In early November 1964, while Jim Mellon was beginning his reinvestigation of Christopher Reid as a suspect in the Mary Sullivan case, and Phil DiNatale was checking the death of Daniel Pennacchio who had falsely confessed to killing Beverly Samans, and Steve Delaney was trying to determine if Pietro Achilles had been in Rockport when Joann Graff visited there the night before her death, Albert DeSalvo was seized again by Cambridge police.

This time the accusation was far uglier.

A week before, on Tuesday morning, October 27, a twenty-year-old co-ed, a bride of a few months, was in bed in her Cambridge apartment. It was a few minutes after 9:30
A.M.
; her husband had just left for his teaching job. She dozed off for a moment. When she opened her eyes, a man stood in the bedroom doorway, staring at her. He was of medium height, his eyes hidden behind huge green aviator's sunglasses, his dark hair combed back, wearing a dark waist-length jacket and green slacks. “Don't worry,” he said quickly, “I'm a detective—” But as he spoke he was approaching her bed.

She managed to find voice enough to say, “You leave this room at once!” She struggled to sit up in bed.

He pushed her down, hard, and she screamed. She felt the blade of a knife against her throat. “Not a sound, or I'll kill you,” he warned. As she lay there all but paralyzed, he stuffed her underwear into her mouth, and using her husband's pajamas and her own clothes, tied her in a spread-eagle position on the bed, each ankle tied to a bedpost at the foot of the bed, her wrists to those at the head.

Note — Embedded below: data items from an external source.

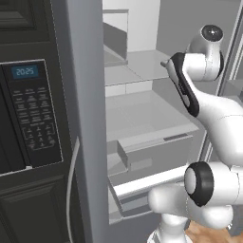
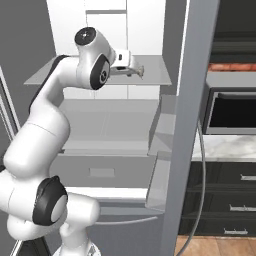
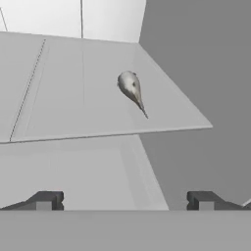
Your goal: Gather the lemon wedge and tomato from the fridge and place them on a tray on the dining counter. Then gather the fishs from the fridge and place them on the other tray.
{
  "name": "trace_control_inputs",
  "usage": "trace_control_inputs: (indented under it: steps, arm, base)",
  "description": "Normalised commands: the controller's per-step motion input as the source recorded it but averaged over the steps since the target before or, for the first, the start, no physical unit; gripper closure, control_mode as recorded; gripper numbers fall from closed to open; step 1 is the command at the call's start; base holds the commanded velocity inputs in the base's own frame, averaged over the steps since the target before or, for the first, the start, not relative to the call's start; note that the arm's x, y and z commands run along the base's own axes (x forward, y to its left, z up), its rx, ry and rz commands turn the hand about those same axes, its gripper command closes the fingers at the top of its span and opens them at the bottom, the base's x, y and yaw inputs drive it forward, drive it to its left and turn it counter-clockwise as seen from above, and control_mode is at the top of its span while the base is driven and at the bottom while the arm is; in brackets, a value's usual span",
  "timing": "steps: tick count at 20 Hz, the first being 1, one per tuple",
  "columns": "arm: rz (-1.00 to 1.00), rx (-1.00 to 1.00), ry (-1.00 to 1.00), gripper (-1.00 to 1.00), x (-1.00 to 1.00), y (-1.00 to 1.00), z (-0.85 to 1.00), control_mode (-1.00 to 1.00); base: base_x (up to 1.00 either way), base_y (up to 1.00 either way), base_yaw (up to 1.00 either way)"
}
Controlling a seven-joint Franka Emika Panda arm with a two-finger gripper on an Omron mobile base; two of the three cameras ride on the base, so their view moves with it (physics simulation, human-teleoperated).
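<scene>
The small slim grey-silver fish (image 3: pixel 132 88) lies on an upper grey shelf (image 3: pixel 88 98) inside the open grey steel fridge (image 1: pixel 85 118), ahead of the tool (image 3: pixel 125 201), whose fingers stand wide apart and empty. It looks light, smooth and probably slippery; gripping across the thicker body, not the thin tail, seems safest. The black microwave (image 1: pixel 28 114) display reads 20:25.
</scene>
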Motion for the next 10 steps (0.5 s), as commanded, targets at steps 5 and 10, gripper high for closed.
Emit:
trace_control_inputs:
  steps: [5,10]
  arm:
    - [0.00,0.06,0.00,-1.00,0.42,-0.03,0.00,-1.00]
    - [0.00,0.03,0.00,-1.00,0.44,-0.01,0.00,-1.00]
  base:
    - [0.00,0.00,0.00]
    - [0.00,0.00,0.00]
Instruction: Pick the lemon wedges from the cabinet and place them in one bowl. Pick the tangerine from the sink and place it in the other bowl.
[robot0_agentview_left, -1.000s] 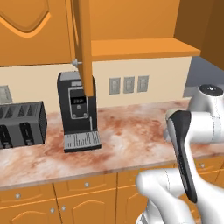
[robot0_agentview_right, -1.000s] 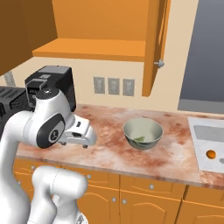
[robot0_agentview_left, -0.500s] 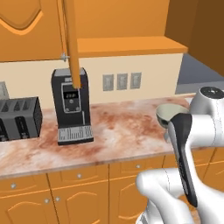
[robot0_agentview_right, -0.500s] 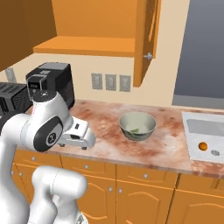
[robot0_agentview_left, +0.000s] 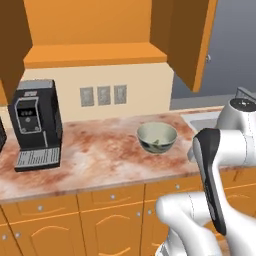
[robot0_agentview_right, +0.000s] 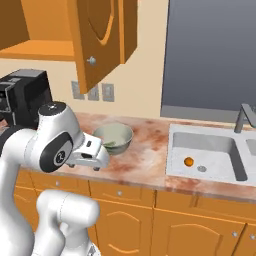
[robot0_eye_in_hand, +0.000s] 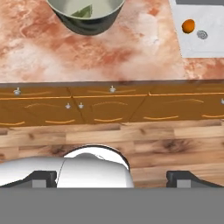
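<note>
Standing before the run of kitchen units, I take the bowl (robot0_agentview_left: 157, 137) as my mark: pale grey-green, upright on the mottled reddish tabletop (robot0_agentview_left: 100, 155), with at least one lemon wedge (robot0_eye_in_hand: 84, 12) lying inside against its lighter wall. Up and behind the bowl hangs the orange-brown cabinet (robot0_agentview_left: 95, 30), its door (robot0_agentview_right: 98, 37) swung wide with the small silver knob showing. Well off to the bowl's right, past a stretch of bare tabletop, the light grey sink (robot0_agentview_right: 206, 157) is let into the surface; the tangerine (robot0_agentview_right: 188, 161) sits on the floor of its nearer basin, just beside the round grey drain (robot0_agentview_right: 202, 168). A faucet (robot0_agentview_right: 243, 117) rises at the sink's far edge. On the bowl's other side, well apart from it, a black coffee machine (robot0_agentview_left: 35, 125) stands against the wall.

The pincer (robot0_eye_in_hand: 116, 178) hangs out in front of the units, nearer me than the bowl, pointing down over the plank floor (robot0_eye_in_hand: 166, 148). Its jaws stand wide apart with nothing between them. The tangerine lies well away from it, beyond the tabletop's front edge and off toward the sink side.
</note>
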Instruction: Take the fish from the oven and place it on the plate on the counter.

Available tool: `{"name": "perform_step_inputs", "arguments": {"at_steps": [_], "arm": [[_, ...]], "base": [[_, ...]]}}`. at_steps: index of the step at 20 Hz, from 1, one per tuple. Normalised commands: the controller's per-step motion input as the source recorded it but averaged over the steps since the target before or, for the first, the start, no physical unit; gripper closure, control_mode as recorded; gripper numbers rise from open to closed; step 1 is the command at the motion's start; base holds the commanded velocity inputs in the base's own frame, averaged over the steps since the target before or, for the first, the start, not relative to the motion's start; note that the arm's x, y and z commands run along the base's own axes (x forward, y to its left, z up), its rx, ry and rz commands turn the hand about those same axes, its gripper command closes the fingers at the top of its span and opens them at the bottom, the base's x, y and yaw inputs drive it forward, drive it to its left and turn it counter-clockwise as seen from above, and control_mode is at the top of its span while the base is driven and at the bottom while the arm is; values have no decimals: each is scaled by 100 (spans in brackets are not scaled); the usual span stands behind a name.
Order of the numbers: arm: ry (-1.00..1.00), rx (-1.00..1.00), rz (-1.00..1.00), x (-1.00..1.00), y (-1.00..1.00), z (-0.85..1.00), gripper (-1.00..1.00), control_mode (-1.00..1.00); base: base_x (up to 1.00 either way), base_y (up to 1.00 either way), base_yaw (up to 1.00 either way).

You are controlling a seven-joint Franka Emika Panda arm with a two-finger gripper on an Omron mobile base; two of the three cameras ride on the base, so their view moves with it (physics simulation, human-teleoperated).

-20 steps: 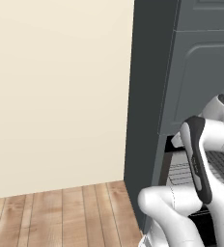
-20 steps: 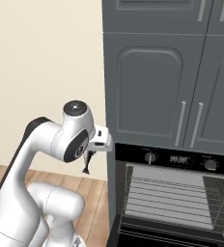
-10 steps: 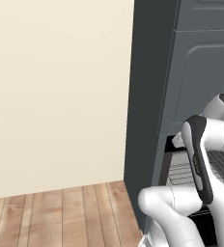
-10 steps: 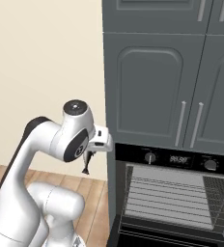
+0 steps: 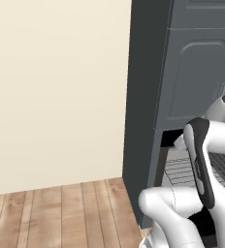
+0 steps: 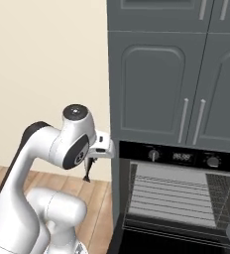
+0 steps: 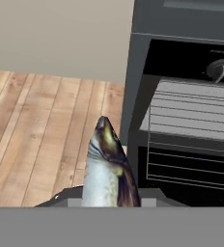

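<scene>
The gripper (image 6: pixel 90 163) is closed on the fish (image 6: pixel 88 171), which hangs from it in the air to the left of the oven (image 6: pixel 179 196), clear of the cavity and outside the cabinet column. In the right base view the fish shows as a slim dark shape pointing downward below the white hand, its lower tip over the wooden floor (image 6: pixel 99 203) and in front of the beige wall (image 6: pixel 47 74); it sits just beside the oven's left edge without touching it. In the hand view the fish (image 7: pixel 106 166) rises from between the fingers at the bottom of the picture, pale belly and dark back plain to see, its far end pointing away from the camera toward the floor planks; the fingertips themselves are hidden behind its body and the lower edge of the frame. The oven stands open to the right of the fish in that view, with its pale grey cavity, wire racks (image 7: pixel 191 108) and a round knob (image 7: pixel 219 67) on the black control strip above. The right base view shows the same control strip with its knobs and small display, and the racks inside the lit cavity beneath it. Above the oven are grey panelled cabinet doors (image 6: pixel 151 84) with long vertical handles. In the left base view the white arm (image 5: pixel 201 164) bends in front of the dark cabinet side (image 5: pixel 146 106), with part of the oven rack visible behind it.
</scene>
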Motion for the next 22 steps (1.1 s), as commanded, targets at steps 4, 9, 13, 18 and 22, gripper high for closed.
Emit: {"name": "perform_step_inputs", "arguments": {"at_steps": [4, 9, 13, 18, 22], "arm": [[0, 0, 0, 0, 0, 0, 100, 100], [0, 0, 0, 0, 0, 0, 100, 100], [0, 0, 0, 0, 0, 0, 100, 100], [0, 0, 0, 0, 0, 0, 100, 100], [0, 0, 0, 0, 0, 0, 100, 100]], "base": [[-79, -44, -2], [-16, -59, -1], [0, -100, -4], [-37, -100, -3], [4, -100, 0]]}}
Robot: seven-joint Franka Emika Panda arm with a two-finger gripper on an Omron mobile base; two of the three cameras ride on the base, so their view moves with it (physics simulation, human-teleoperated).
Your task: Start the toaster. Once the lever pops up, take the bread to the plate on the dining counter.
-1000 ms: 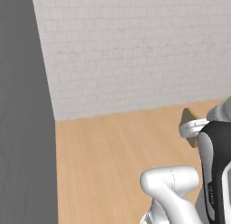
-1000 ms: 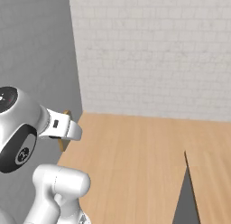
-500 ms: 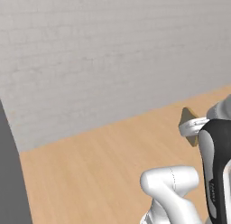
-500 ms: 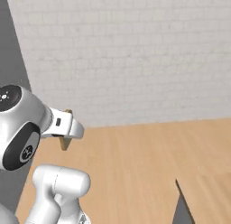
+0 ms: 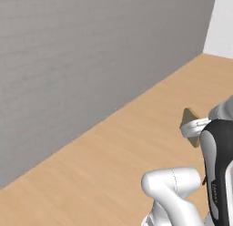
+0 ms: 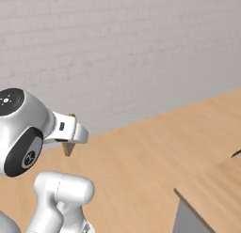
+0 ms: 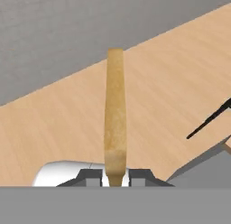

Then he kissed her about the body and otherwise sexually abused her. “Don't look at me,” he said again and again. Then, after a long while, she heard him say, “How do I leave this place?” She could only think,
Oh, God, get him out
—She told him how to find the front door. He bent over her, his face averted, and loosened her hands and feet so she would be able to free herself. “You be quiet for ten minutes”—he warned, then added apologetically, “I'm sorry,” and slipped away.